Est-ce pour ceci que je les aime ? les églises catholiques sont en réalité de véritables encyclopédies qu'on peut lire comme à livre ouvert. Pourquoi irais-je mégoter sur l'éventuelle idolâtrie ? Après tout le christianisme a réussi ceci même que j'aimerais réaliser : raconter des histoires qui prises ensemble formeraient une philosophie ; composer un corpus qui ferait bloc, formerait le tout d'une pensée mais sous une forme moins rigide, moins austère et plus accessible que ces arides sommes critiques et phénoménologiques qu'on nous présente comme les sommets de la pensée philosophique du XIXe.

Oui, ce sont des legenda, des récits à lire qui ont vocation pédagogiques, édificatrices. Leur véracité importe peu - se pose-t-on la question pour un roman ? - et rejoignent un mode de transmission que les anciens pratiquaient volontiers : de l'Allégorie platonicienne aux Métamorphoses d'Ovide sans oublier les paraboles dans les Évangiles .

Demeure au centre du récit la scène universellement connue d'un Christophe portant l'enfant Jésus, même si l'histoire de Christophe est bien plus riche que cet épisode. Récit deux fois intéressant :

Il faut peut-être revenir à ce qu'écrivait S Weil :

Descendre d'un mouvement où la pesanteur n'a aucune part... La pesanteur fait descendre, l'aile fait monter : quelle aile à la deuxième puissance peut faire descendre sans pesanteur ? La création est faite du mouvement descendant de la pesanteur, du mouvement ascendant de la grâce et du mouvement descendant de la grâce à la deuxième puissance. La grâce, c'est la loi du mouvement descendant.

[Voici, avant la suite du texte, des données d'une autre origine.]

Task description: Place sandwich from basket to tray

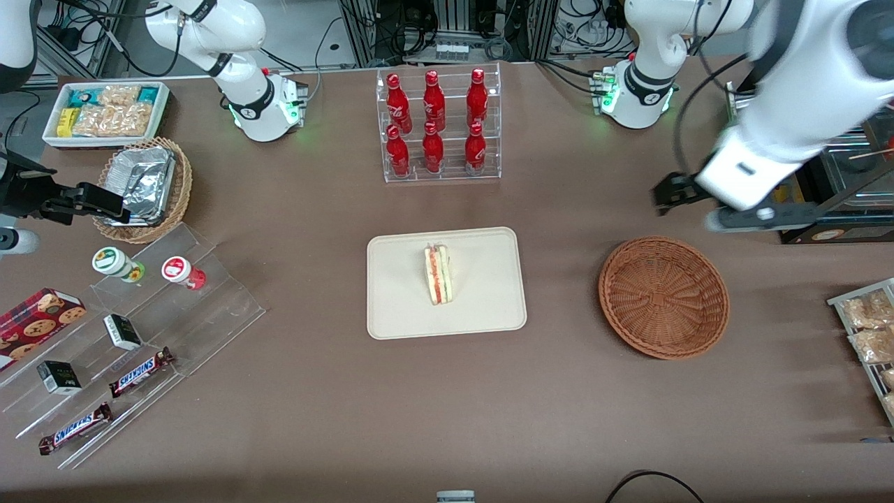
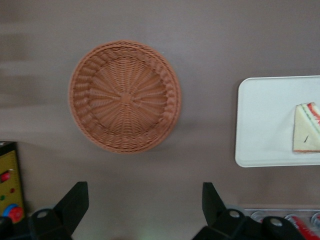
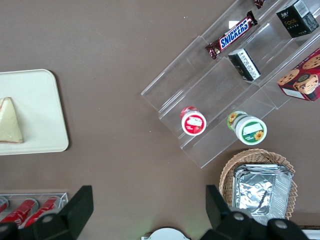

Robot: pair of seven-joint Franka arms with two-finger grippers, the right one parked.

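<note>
The sandwich (image 1: pixel 438 274) lies on the cream tray (image 1: pixel 489 307) at the table's middle, its red and green filling showing; it also shows on the tray (image 2: pixel 260 120) as a pale wedge, the sandwich (image 2: pixel 307 128). The reddish-brown wicker basket (image 1: pixel 663 296) sits empty toward the working arm's end, and the basket (image 2: pixel 125 96) is seen from above in the left wrist view. My left gripper (image 1: pixel 669 194) hangs high above the table, farther from the front camera than the basket. The gripper (image 2: pixel 145 200) is open, with nothing between its fingers (image 2: pixel 75 200).
An acrylic rack of red bottles (image 1: pixel 438 126) stands farther back than the tray. A tiered acrylic stand (image 1: pixel 126 335) with snacks, a foil-lined basket (image 1: pixel 143 185) and a white bin (image 1: pixel 105 112) lie toward the parked arm's end. A wire rack of packets (image 1: pixel 866 328) sits at the working arm's end.
</note>
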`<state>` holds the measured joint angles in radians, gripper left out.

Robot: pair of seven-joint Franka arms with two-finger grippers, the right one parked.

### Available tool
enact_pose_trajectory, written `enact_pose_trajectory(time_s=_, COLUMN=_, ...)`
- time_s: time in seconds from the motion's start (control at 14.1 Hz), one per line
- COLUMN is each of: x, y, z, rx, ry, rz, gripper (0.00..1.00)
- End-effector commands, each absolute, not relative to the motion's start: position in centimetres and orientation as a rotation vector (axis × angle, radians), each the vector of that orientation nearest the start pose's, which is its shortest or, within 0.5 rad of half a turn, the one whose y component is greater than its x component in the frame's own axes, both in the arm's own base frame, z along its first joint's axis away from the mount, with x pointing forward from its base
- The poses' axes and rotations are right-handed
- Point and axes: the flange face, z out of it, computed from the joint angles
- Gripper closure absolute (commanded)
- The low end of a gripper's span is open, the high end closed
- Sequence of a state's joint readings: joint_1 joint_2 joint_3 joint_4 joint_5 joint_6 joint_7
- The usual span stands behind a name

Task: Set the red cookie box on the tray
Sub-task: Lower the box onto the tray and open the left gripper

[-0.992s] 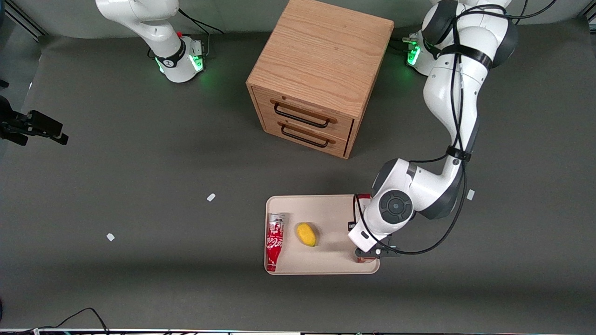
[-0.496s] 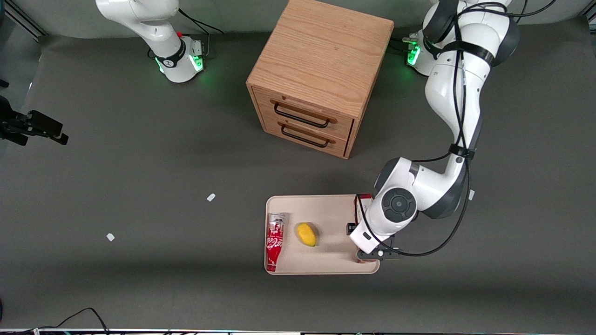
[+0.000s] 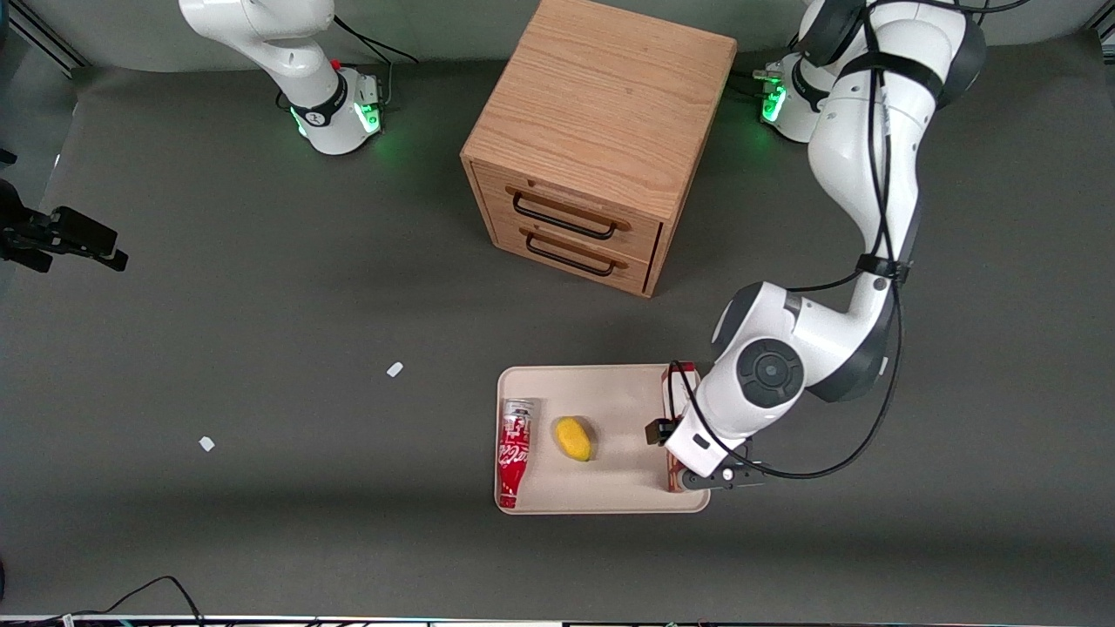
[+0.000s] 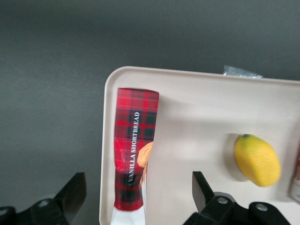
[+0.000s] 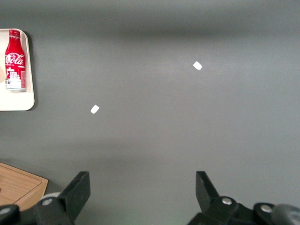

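- In your front view the left arm's wrist covers most of the red cookie box (image 3: 671, 380); only its two ends show.
- The gripper (image 4: 138, 199) is cut off by the wrist picture's edge, as is the box's white end.
- The soda bottle (image 4: 295, 180) shows you only a sliver there.

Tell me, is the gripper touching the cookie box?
Apart. In the left wrist view the gripper is open above the cookie box, with clear gaps between each fingertip and the box, which lies on the tray.
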<state>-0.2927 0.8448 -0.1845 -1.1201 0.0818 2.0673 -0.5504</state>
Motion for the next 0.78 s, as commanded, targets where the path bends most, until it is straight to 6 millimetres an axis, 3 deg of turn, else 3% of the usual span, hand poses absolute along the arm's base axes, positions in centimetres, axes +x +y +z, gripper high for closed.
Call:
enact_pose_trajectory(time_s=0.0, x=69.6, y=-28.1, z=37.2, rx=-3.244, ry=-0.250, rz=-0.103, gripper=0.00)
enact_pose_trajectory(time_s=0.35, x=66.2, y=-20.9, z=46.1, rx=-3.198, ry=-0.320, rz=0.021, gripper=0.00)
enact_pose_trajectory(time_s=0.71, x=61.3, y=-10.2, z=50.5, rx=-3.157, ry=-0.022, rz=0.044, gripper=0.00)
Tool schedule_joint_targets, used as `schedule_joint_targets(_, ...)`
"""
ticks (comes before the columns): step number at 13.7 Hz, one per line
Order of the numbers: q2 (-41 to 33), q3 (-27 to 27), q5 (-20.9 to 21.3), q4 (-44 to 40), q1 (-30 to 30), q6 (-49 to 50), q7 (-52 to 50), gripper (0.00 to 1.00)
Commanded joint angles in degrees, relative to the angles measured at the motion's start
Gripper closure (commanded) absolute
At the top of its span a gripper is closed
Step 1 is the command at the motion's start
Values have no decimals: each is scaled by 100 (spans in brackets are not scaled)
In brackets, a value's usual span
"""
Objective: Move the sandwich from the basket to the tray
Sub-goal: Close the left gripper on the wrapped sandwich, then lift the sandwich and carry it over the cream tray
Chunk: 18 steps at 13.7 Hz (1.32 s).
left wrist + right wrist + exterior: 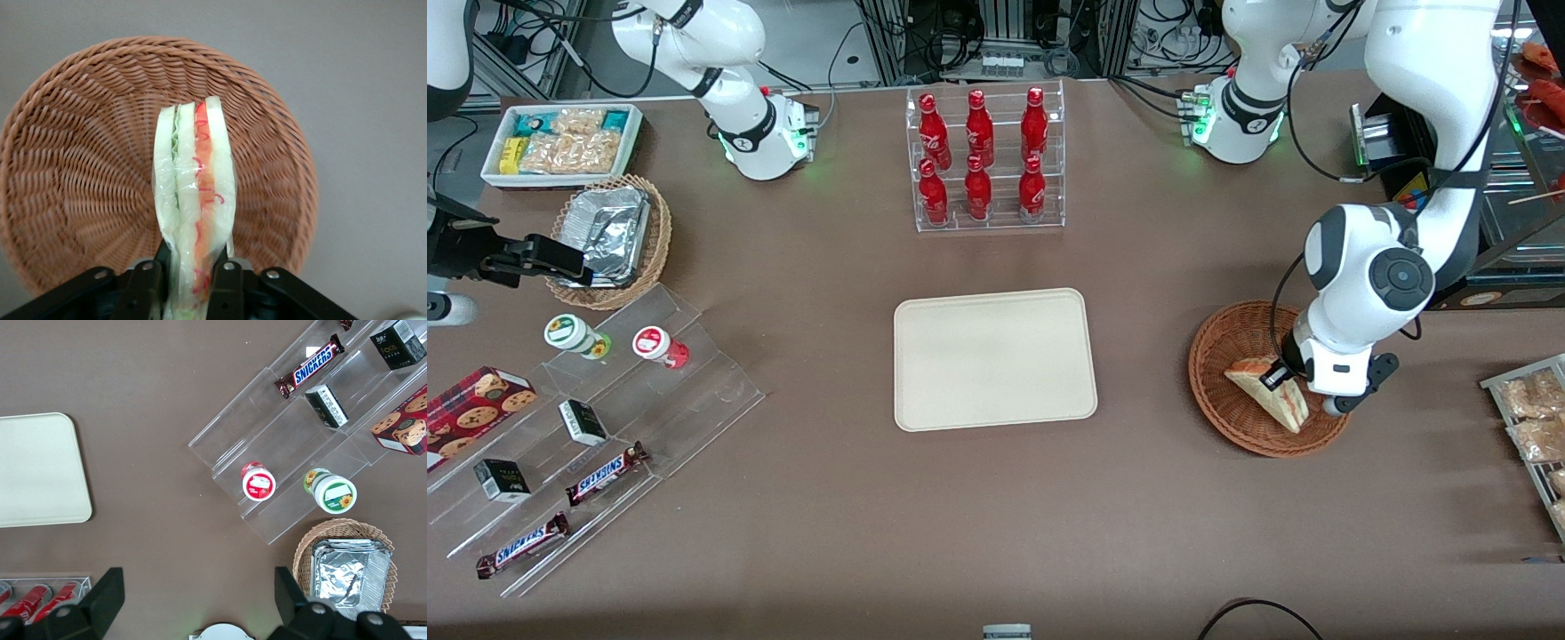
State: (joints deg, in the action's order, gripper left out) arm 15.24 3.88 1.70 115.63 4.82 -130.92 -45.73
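Gripper fingers clamp the sandwich over the basket. Front view alone shows two SNICKERS bars.

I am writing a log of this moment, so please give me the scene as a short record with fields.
gripper: the gripper is over the basket, jaws shut on the sandwich
sandwich: the sandwich is gripped at one end, over the basket
basket: the basket is toward the working arm's end of the table
tray: the tray has nothing on it
step left: carry the sandwich to the tray
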Motion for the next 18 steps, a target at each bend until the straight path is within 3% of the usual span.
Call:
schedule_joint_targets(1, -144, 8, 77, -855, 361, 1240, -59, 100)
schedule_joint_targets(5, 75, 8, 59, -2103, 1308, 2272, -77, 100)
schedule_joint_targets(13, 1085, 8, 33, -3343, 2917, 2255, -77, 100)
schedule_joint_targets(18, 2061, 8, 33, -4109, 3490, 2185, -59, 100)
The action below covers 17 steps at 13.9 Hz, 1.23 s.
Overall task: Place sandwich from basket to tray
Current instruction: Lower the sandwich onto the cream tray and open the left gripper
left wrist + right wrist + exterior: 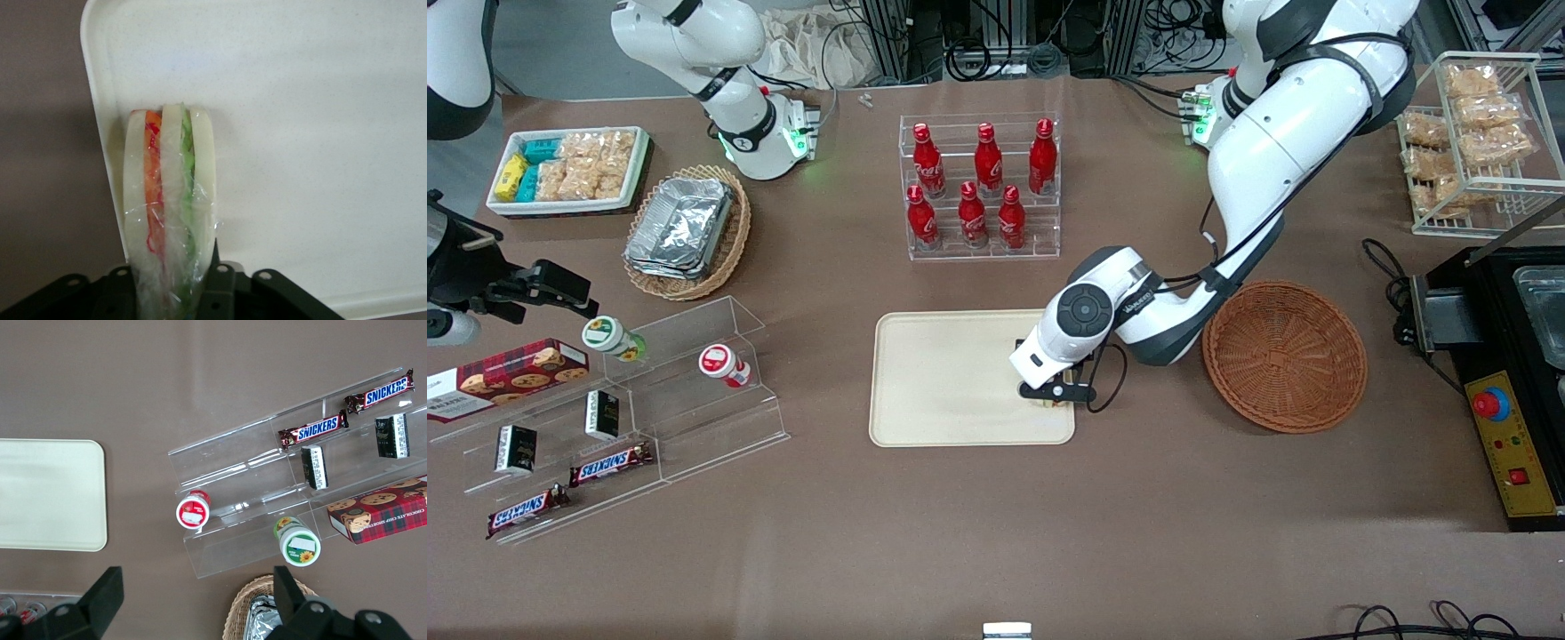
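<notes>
My left gripper (1055, 394) hangs low over the cream tray (951, 378), at the tray's end nearest the round reddish-brown basket (1285, 356). In the left wrist view the gripper (175, 283) is shut on the wrapped sandwich (170, 193). The sandwich's white bread and its orange and green layers stand on edge between the black fingers (220, 287). It sits just inside the tray's rim (100, 113). In the front view only a sliver of the sandwich (1054, 404) shows under the gripper. Nothing lies in the basket.
A rack of red bottles (983, 187) stands farther from the front camera than the tray. A clear stepped shelf with snacks (605, 418), a tan basket of foil containers (685, 231) and a white snack bin (569, 169) lie toward the parked arm's end. A wire rack (1476, 142) and a black device (1512, 382) stand at the working arm's end.
</notes>
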Tool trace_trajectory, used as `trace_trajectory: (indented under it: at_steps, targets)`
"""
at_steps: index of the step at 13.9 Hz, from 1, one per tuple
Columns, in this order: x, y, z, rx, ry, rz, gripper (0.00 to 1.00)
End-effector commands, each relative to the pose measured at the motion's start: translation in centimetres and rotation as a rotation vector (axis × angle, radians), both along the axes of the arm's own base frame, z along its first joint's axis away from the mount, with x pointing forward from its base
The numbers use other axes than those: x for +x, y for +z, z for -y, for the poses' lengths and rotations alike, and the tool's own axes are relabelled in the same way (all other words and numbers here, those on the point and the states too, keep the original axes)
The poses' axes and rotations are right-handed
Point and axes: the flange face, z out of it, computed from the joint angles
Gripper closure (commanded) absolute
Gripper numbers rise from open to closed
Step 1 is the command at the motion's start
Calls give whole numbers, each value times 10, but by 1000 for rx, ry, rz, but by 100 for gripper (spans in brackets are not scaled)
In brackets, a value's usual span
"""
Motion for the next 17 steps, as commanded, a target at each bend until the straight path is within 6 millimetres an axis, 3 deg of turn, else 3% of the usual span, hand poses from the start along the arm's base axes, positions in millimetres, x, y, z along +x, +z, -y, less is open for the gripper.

La grâce n'est pesante que pour qui tenterait de se dérober. Christophe n'est pas Atlas : il ne porte pas le monde sur ses épaules. Il ouvre les portes et témoigne de sa fidélité. Ce qui est déjà beaucoup. Jamais le mouvement ascendant n'est anodin en théologie : pour qui voudrait usurper la place du divin, oublier en tout cas qu'il n'est qu'intermédiaire, l'ascension est faute et se paie d'une chute irrémédiable (Babel). Il n'y a pas d'apothéose ; au mieux un retour à l'Eden perdu. Jamais le serviteur ne deviendra maître : la théologie n'est pas affaire de dialectique. Les positions jamais ne sont interchangeables. L'enfant, de plus en plus lourd, est là pour rappeler tout ce que le divin peut accomplir mais qu'il est ardente obligation à quoi nul ne peut se soustraire.

Non, décidément, ne pas prendre ces béatifications pour de simples idolâtries même si elles frôlent incessamment l'interdit originaire. A l'intersection de la doctrine et de la foi ces récits sont truchement pour de celle-ci mener à celle-là.

Une forme d'encyclopédie, oui, assurément.